La Femme qui décida de passer une année au lit (The woman who went to bed for a year) – Susan Towsend – traduction de l’anglais de Fabienne Divigneau
Eva a cinquante ans, elle est mariée à Brian, astronome, et a deux jumeaux surdoués (Brain junior et Brianne, quelle imagination !).
Le jour où ces deux cerveaux partent pour l’université, elle rentre chez elle, remarque une tache de soupe à la tomate sur un fauteuil qu’elle avait retapissé elle-même. Et là, c’est la goutte (de soupe ?) qui fait déborder la casserole le vase.
Elle monte dans sa chambre et décide de ne plus quitter son lit.
Dépression à cause du départ de ses chérubins du nid familial ? C’est ce que tout le monde va penser. Son idiot de mari en premier qui s’inquiète surtout de son petit confort. Mais qui donc va tenir la maison, préparer ses repas ? Il trouve que son égoïste de femme exagère vraiment.
Pourtant, le malaise d’Eva est profond. Elle ne pleure pas le départ de ses enfants. D’ailleurs elle dit : « dès l’instant où ils sont nés, j’ai compté les jours qui restaient avant leur départ à l’université ! Je me sentais esclave de deux extraterrestres. Je ne souhaitais qu’une chose : me mettre au lit toute seule et y rester aussi longtemps que je le voudrais ».
Voilà, ils sont partis et elle tient sa promesse.
Ce roman très drôle pourrait être simplement une anglaiserie sur une femme au foyer qui craque et dont l’entourage réagit plus ou moins bien, avec nombre de personnages incongrus.
Mais c’est plus que cela.
Sue Townsend dresse le portrait d’une femme au foyer qui en a assez du manque de considération de sa famille, mais aussi du mal-être du monde. Elle a toujours été soumise, effacée, mais là, elle décide pour elle-même et son refus de quitter son lit va faire changer les relations qu’elle a avec son entourage mais aussi avec l’extérieur.

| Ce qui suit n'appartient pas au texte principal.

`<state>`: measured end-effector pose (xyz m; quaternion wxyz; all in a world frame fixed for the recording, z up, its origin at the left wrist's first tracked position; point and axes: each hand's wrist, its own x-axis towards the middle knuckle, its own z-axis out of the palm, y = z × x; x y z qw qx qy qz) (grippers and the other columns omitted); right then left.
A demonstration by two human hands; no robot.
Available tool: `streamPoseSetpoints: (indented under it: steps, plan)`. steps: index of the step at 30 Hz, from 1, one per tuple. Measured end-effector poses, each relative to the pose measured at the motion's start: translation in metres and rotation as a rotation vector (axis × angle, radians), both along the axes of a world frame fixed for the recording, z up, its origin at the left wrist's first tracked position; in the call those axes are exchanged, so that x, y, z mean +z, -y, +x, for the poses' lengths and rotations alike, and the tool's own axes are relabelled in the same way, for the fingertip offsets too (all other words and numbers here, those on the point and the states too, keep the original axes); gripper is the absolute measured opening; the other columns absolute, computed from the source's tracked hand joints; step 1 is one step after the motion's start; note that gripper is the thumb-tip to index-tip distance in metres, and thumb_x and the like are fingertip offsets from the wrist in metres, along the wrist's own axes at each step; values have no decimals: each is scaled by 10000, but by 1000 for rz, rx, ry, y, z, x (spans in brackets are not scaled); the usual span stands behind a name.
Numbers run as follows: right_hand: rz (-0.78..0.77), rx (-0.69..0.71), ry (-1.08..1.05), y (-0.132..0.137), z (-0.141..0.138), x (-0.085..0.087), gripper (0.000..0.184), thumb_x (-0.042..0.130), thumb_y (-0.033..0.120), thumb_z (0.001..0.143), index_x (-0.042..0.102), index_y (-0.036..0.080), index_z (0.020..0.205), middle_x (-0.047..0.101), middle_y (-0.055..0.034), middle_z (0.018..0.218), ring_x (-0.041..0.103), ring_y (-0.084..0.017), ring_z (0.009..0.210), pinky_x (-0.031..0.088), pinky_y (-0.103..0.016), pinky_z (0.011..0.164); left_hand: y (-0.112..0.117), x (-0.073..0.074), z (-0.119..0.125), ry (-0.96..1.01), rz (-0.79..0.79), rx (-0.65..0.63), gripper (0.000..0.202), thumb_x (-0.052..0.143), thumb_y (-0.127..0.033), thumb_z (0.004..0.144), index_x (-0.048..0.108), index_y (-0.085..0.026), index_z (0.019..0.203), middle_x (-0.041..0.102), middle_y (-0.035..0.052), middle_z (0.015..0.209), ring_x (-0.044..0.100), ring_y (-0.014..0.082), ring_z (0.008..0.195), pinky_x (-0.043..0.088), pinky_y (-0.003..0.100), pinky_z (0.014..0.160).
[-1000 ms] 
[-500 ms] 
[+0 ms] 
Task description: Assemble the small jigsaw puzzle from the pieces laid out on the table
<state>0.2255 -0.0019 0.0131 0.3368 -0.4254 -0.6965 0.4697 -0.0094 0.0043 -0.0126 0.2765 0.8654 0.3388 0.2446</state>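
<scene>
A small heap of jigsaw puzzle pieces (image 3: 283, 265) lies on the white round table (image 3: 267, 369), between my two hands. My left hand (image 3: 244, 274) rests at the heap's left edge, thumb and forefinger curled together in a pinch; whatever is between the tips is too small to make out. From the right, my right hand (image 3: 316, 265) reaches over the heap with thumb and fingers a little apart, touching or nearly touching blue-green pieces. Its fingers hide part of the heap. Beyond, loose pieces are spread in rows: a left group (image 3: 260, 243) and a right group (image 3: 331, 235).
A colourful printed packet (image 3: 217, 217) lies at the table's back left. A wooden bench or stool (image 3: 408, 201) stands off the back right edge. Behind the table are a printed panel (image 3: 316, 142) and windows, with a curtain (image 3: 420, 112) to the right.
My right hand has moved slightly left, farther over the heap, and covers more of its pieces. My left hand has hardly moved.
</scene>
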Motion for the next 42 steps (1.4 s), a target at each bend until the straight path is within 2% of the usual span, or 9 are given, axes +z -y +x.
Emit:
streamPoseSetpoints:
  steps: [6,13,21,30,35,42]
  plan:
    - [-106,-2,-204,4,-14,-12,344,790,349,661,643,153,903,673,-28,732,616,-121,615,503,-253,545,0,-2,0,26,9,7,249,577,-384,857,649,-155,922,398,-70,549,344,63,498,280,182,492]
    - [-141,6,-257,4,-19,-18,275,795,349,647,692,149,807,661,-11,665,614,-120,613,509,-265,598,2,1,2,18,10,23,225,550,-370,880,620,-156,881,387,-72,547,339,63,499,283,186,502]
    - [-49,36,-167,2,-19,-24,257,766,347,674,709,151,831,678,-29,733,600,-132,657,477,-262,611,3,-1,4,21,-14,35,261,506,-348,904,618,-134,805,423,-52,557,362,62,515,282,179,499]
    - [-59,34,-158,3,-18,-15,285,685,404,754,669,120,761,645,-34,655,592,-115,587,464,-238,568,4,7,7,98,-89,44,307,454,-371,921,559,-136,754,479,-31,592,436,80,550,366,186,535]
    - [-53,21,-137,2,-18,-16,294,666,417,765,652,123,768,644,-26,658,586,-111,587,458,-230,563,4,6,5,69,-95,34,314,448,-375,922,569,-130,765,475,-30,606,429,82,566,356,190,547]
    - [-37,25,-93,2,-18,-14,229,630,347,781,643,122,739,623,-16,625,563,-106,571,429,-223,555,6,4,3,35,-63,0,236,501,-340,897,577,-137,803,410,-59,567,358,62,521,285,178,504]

Car cette situation étrange ne manque pas d’interroger le voisinage et même plus loin.
Une foule va finir par faire la queue sous sa fenêtre en attente de conseils, ou simplement de la voir, telle une sainte.
On pourrait croire que de son lit (allez, disons un 140×200), son univers se rétrécit. Et bien non ! Elle rencontre plus de gens, échange plus d’idées, qu’elle ne l’avait fait durant toute sa vie à l’extérieur.
Au final cette histoire a priori loufoque met en évidence les travers de la vie moderne et le manque de communication à l’échelle d’une famille, d’un quartier, d’une ville et plus loin encore.
Il y a des scènes jubilatoires comme la préparation de Noël. Bran se rend compte (ou pas totalement d’ailleurs) du marathon que peut représenter l’organisation de cette fête où chaque année, épuisée, Eva devait faire bonne figure devant sa petite famille d’égoïstes.
Un roman sympathique et original avec des personnages variés et des situations parfois très drôles, mais j’aurais pu me passer de bon nombre de pages où les situations s’étirent à n’en plus finir.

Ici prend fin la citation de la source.